What you return must match the data below exactly, minus any pictures.

§ Data shown:

+++

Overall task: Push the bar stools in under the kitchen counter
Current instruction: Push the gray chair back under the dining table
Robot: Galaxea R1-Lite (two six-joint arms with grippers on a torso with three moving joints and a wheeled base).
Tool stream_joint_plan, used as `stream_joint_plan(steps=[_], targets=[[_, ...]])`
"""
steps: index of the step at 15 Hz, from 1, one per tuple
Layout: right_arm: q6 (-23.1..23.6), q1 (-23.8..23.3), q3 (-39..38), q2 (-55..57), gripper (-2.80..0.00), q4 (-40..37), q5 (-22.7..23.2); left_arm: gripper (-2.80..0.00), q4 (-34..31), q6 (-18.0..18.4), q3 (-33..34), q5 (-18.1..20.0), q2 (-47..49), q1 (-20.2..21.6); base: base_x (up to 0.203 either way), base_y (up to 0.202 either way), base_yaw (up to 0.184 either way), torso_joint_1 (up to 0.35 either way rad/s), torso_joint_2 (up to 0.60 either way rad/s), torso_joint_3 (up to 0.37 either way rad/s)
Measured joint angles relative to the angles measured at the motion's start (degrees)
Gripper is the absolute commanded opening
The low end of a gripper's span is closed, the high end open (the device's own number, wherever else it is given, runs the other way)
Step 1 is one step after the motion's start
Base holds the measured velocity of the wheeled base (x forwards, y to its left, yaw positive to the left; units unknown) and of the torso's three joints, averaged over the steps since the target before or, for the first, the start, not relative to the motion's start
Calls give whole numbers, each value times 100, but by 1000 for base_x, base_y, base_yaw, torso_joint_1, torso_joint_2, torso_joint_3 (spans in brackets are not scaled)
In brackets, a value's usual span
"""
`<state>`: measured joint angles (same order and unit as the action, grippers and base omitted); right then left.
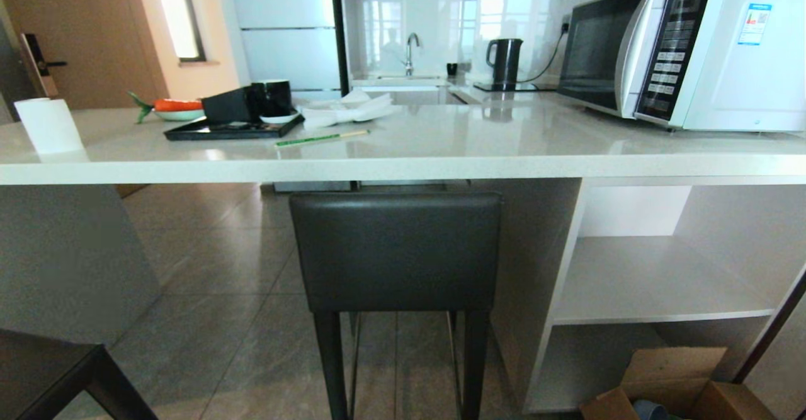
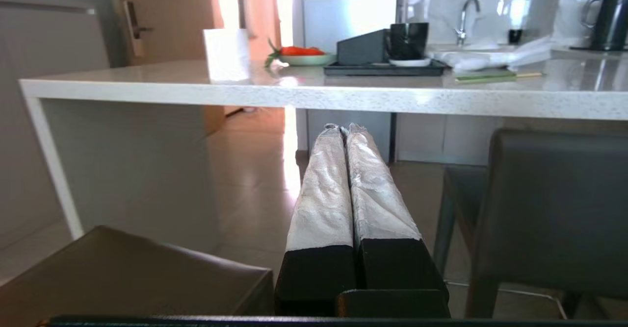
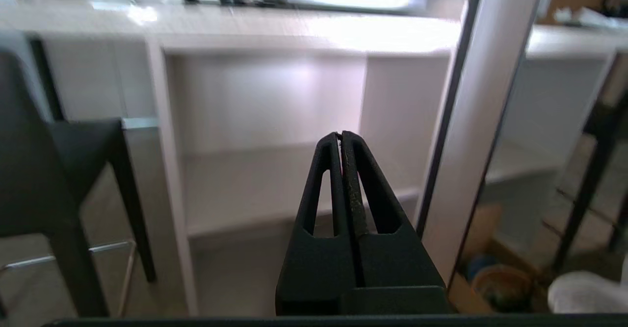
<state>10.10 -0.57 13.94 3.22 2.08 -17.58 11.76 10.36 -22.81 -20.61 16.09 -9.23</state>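
A long glossy white counter (image 1: 441,149) runs from side to side across a kitchen with a grey tiled floor (image 1: 220,319). On it sit a white microwave (image 1: 686,48) at the right end, a black tray (image 1: 233,129) holding dark cups, a paper roll (image 1: 49,125) at the left end, a pair of chopsticks (image 1: 321,138) and some crumpled white tissue (image 1: 349,110). Behind are a sink with a tap (image 1: 410,51) and a black kettle (image 1: 505,61). Open white shelves (image 1: 648,281) fill the counter's right end, with a cardboard box (image 1: 667,382) on the floor below.

One bar stool (image 1: 397,250) stands in the middle, backrest toward the camera and just below the counter edge, seat pointing under the counter. The second stool (image 1: 50,369) is at the lower left, well out from the counter.

The left claw (image 2: 343,130) is clenched on nothing, held level between the two stools. The right claw (image 3: 340,136) is also clenched and empty, facing the shelves
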Motion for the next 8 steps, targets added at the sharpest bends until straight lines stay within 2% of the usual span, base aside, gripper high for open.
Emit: stream_joint_plan(steps=[3,5,8], targets=[[-68,5,-586,-248,-280,348,-46,-280,-550,-8,-307,19,-9,207,0,0,0,0,0,0],[-96,9,-846,-306,-280,363,16,-280,-594,-69,-142,-1,-13,291,0,0,0,0,0,0],[-101,5,-1038,-324,-280,411,84,-280,-601,-118,71,-546,-27,471,0,0,0,0,0,0]])
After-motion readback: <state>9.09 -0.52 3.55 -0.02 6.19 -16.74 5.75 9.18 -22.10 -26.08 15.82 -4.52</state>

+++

§ Result of the exercise:
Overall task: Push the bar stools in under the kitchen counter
Current instruction: Push the gray chair back under the dining table
Robot: Galaxea R1-Lite (two six-joint arms with grippers on a torso with three moving joints and a wheeled base).
Tool stream_joint_plan, used as `stream_joint_plan(steps=[_], targets=[[_, ...]])`
"""
steps: index of the step at 15 Hz, from 1, one per tuple
Layout: right_arm: q6 (-23.1..23.6), q1 (-23.8..23.3), q3 (-39..38), q2 (-55..57), gripper (-2.80..0.00), q4 (-40..37), q5 (-22.7..23.2); left_arm: gripper (-2.80..0.00), q4 (-34..31), q6 (-18.0..18.4), q3 (-33..34), q5 (-18.1..20.0), q2 (-47..49), q1 (-20.2..21.6); base: base_x (up to 0.203 either way), base_y (up to 0.202 either way), base_yaw (up to 0.184 either way), torso_joint_1 (up to 0.35 either way rad/s), torso_joint_2 (up to 0.60 either way rad/s), torso_joint_3 (up to 0.37 either way rad/s)
Measured joint angles relative to the angles measured at the motion's start (degrees)
Gripper is the absolute commanded opening
The low end of a gripper's span is closed, the high end open (the device's own number, wherever else it is given, runs the other way)
Step 1 is one step after the motion's start
Base holds the measured velocity of the wheeled base (x forwards, y to its left, yaw positive to the left; units unknown) and of the torso's three joints, averaged over the steps since the target before or, for the first, the start, not relative to the motion's start
Calls give whole numbers, each value times 100, but by 1000 for base_x, base_y, base_yaw, torso_joint_1, torso_joint_2, torso_joint_3 (spans in brackets are not scaled)
In brackets, a value's usual span
"""
`<state>`: measured joint angles (same order and unit as the action, grippers and base omitted); right then left.
<state>10.10 -0.57 13.94 3.22 2.08 -17.58 11.76 10.36 -22.81 -20.61 16.09 -9.23</state>
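A long glossy white counter (image 1: 441,149) runs from side to side across a kitchen with a grey tiled floor (image 1: 220,319). On it sit a white microwave (image 1: 686,48) at the right end, a black tray (image 1: 233,129) holding dark cups, a paper roll (image 1: 49,125) at the left end, a pair of chopsticks (image 1: 321,138) and some crumpled white tissue (image 1: 349,110). Behind are a sink with a tap (image 1: 410,51) and a black kettle (image 1: 505,61). Open white shelves (image 1: 648,281) fill the counter's right end, with a cardboard box (image 1: 667,382) on the floor below.

One bar stool (image 1: 397,250) stands in the middle, backrest toward the camera and just below the counter edge, seat pointing under the counter. The second stool (image 1: 50,369) is at the lower left, well out from the counter.

The left claw (image 2: 343,130) is clenched on nothing, held level between the two stools. The right claw (image 3: 340,136) is also clenched and empty, facing the shelves
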Motion for the next 8 steps, targets added at the sharpest bends until straight lines stay within 2% of the usual span, base aside, gripper high for open.
Emit: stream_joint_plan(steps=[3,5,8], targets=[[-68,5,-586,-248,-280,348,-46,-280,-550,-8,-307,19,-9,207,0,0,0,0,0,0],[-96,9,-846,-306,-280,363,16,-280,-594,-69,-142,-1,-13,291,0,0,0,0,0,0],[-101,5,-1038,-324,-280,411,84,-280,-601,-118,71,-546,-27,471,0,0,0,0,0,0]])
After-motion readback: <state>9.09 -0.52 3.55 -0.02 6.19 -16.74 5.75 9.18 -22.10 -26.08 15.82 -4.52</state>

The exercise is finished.